# Problem to work on:
Compute how many lines in the records below contain the string "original" and give that number without other output.

** Opening Given records block **

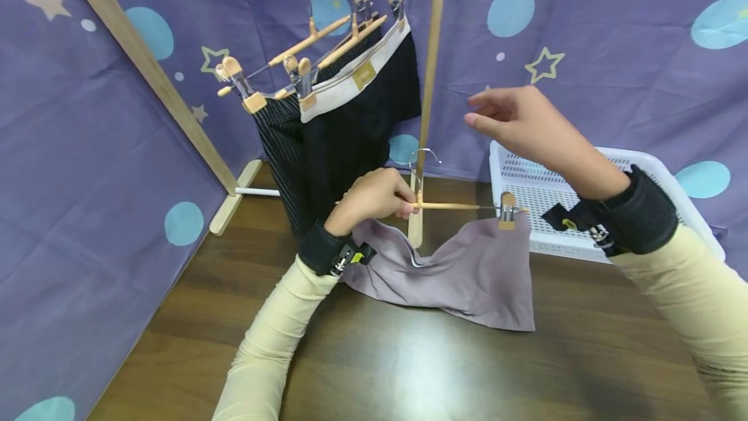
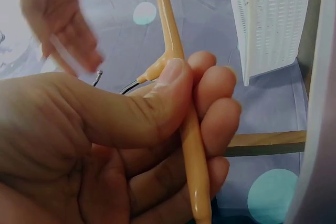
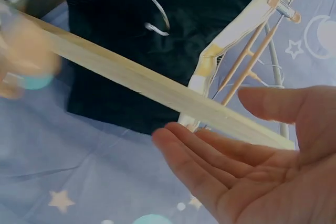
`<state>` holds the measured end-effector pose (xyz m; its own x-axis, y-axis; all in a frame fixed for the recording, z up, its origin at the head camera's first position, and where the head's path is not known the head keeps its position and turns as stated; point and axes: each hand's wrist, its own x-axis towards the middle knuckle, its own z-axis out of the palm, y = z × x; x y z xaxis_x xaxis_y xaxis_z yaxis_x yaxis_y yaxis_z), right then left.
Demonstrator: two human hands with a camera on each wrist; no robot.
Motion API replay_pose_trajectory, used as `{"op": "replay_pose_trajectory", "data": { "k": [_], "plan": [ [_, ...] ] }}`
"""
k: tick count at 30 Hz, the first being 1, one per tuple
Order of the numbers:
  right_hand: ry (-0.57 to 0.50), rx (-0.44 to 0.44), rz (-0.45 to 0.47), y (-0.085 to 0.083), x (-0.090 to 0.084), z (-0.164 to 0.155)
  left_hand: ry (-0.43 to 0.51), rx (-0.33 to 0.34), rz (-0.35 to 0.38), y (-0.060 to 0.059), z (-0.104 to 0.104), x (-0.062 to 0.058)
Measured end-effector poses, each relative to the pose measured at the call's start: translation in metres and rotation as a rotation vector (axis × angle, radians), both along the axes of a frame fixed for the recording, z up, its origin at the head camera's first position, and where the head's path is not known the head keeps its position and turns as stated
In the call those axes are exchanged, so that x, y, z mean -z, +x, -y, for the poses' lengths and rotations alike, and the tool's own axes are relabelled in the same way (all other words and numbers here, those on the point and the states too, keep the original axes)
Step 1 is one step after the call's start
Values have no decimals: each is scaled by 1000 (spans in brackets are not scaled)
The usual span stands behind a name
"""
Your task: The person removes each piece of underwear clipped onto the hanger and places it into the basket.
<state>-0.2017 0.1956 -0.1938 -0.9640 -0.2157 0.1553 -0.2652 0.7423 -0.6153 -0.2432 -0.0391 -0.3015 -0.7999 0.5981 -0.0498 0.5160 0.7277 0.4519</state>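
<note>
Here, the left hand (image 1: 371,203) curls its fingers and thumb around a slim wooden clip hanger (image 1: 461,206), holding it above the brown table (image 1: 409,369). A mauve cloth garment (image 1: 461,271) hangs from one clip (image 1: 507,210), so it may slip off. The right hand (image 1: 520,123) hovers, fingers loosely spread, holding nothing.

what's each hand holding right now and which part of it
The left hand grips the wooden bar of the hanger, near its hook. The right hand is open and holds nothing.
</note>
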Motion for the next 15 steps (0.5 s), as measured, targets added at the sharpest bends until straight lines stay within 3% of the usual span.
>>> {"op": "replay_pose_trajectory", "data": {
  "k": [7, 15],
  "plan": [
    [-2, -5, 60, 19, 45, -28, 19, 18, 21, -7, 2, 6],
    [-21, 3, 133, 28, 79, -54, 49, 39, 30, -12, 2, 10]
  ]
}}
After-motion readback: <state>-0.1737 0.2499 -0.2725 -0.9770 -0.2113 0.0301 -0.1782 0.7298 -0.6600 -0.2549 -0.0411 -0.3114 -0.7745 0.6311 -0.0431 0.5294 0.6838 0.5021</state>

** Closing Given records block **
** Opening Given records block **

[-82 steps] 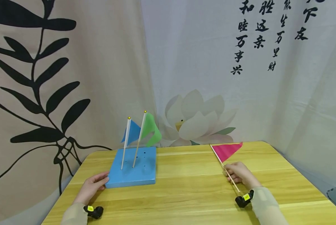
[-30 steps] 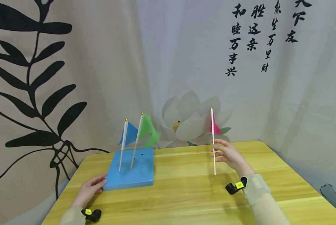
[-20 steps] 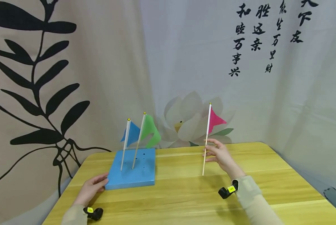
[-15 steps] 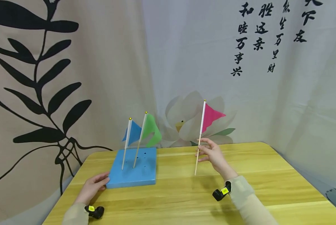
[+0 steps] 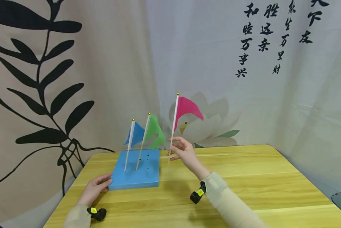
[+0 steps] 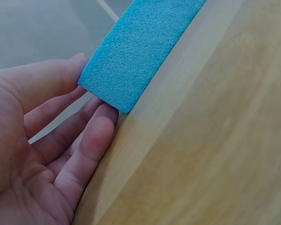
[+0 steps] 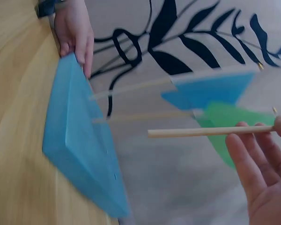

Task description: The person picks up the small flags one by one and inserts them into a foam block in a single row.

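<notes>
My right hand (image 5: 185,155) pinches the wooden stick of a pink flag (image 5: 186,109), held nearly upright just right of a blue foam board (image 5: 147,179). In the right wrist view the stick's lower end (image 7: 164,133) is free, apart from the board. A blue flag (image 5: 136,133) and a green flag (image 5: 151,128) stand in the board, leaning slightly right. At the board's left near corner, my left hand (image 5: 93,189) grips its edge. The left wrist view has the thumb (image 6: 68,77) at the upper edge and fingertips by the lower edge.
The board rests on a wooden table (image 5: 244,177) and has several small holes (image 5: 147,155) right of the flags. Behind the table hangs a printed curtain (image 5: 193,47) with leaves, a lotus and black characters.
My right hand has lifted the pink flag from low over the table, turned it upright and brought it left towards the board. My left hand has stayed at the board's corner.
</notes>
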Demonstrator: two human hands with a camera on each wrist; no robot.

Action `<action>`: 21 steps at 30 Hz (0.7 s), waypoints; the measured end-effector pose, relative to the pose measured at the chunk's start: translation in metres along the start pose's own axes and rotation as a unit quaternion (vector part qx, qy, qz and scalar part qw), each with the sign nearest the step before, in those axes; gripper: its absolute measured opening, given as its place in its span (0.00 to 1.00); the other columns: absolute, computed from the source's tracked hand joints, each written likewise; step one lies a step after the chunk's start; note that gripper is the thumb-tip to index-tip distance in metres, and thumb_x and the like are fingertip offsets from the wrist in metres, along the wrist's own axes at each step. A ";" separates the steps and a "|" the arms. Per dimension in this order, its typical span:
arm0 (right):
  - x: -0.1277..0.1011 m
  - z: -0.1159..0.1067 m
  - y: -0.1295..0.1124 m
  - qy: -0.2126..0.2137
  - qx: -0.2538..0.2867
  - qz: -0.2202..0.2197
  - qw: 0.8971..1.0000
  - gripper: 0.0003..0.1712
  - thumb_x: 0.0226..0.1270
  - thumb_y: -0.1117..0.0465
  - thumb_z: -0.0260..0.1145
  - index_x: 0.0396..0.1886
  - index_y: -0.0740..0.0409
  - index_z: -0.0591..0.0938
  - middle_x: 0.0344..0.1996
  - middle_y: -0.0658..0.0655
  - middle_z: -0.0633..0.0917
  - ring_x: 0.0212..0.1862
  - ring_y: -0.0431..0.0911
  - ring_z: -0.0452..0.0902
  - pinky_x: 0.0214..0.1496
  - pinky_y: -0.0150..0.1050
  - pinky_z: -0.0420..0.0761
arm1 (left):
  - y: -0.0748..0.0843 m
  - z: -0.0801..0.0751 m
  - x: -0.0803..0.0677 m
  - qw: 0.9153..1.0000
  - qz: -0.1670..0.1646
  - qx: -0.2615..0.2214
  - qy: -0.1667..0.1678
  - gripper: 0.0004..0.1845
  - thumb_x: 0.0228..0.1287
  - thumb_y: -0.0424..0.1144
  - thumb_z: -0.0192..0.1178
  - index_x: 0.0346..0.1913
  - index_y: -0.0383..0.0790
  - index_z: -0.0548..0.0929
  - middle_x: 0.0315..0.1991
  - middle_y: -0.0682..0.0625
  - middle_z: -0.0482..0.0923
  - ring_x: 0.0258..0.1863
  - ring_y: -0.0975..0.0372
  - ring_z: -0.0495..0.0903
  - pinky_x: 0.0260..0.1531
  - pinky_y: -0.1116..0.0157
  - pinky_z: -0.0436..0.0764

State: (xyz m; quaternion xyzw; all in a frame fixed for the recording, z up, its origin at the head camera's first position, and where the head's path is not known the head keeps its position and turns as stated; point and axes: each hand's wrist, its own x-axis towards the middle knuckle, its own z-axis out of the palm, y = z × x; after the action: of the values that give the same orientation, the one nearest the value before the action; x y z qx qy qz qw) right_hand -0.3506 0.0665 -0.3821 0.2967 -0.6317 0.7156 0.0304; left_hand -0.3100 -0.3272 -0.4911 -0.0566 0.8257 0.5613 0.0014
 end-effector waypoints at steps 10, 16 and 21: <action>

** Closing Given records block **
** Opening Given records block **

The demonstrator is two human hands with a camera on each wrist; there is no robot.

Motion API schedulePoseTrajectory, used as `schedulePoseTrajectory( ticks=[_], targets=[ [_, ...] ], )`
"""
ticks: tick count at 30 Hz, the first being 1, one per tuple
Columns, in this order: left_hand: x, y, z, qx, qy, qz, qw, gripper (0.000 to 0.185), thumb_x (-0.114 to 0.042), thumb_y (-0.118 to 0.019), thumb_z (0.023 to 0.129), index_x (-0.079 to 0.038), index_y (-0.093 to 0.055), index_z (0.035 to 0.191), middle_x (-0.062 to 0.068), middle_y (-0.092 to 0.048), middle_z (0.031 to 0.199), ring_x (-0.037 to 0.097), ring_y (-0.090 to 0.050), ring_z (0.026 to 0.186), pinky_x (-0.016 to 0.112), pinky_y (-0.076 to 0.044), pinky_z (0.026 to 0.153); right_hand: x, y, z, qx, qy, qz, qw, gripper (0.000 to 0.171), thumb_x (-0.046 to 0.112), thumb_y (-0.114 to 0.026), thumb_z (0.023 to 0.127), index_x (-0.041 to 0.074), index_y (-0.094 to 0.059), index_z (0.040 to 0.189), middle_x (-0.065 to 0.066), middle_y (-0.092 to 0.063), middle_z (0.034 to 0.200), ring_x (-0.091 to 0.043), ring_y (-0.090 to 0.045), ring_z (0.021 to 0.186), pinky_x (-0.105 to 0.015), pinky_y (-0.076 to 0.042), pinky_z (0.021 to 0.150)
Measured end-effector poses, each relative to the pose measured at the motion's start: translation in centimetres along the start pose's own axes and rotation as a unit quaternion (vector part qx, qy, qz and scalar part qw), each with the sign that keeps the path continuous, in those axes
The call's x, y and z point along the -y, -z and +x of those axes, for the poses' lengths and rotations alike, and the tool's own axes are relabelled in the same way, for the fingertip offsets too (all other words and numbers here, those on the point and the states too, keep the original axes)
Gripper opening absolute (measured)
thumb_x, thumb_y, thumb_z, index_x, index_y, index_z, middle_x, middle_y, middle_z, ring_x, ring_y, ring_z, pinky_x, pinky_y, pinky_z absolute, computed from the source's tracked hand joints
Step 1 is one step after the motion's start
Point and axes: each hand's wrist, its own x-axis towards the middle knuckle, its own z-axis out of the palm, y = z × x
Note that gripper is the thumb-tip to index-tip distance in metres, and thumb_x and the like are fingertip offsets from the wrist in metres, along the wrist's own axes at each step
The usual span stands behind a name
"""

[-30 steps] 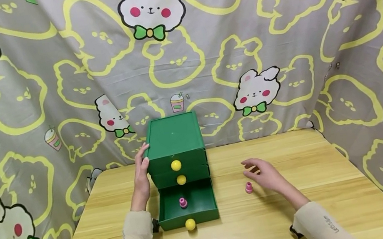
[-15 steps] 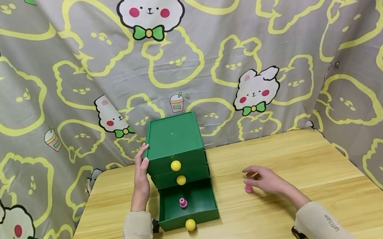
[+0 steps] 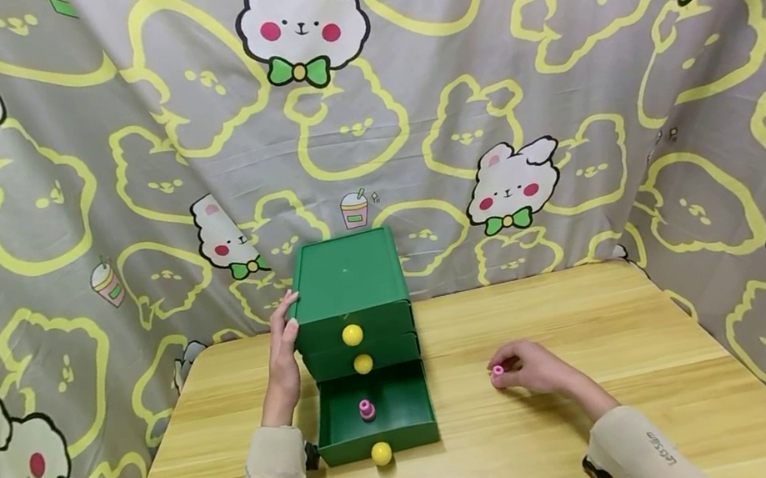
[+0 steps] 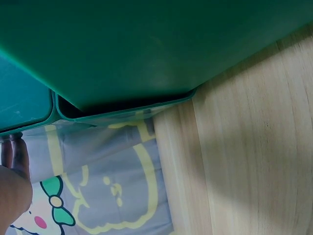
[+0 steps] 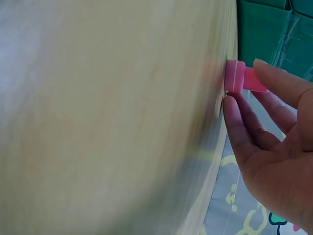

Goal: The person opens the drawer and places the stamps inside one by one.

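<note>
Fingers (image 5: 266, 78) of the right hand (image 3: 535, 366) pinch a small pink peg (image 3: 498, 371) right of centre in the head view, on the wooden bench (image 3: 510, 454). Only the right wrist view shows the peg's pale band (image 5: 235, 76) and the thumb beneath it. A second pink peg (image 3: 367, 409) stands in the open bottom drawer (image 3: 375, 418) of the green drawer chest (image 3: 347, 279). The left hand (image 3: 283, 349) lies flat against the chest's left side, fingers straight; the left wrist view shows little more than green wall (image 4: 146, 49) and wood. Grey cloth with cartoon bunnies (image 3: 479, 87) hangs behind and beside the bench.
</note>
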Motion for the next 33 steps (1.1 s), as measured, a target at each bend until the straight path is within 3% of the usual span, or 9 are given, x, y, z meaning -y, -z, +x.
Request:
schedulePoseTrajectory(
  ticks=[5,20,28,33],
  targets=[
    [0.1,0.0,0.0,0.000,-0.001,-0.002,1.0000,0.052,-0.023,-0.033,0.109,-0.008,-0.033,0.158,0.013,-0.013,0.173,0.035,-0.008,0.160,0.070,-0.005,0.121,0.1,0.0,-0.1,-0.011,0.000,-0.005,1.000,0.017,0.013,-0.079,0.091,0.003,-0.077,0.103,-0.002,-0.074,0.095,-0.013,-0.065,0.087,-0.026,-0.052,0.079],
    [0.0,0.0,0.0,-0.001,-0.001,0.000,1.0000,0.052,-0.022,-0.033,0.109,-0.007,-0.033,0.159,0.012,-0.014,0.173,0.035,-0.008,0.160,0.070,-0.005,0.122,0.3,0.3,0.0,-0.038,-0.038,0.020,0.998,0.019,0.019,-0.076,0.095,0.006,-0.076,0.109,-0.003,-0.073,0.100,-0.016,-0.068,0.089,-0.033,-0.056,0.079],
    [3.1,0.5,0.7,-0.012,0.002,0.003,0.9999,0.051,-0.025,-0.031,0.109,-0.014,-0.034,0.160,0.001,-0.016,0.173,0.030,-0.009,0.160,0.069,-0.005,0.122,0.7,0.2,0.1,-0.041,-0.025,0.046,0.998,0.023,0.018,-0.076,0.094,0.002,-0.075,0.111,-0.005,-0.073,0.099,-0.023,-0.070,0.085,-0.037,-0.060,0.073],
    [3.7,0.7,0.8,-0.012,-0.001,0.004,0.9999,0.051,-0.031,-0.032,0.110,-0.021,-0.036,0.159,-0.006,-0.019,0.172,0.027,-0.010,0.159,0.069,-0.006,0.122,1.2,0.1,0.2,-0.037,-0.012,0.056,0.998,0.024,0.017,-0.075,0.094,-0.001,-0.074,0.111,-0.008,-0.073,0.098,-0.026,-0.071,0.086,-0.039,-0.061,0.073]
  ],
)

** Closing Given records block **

# Exercise output:
2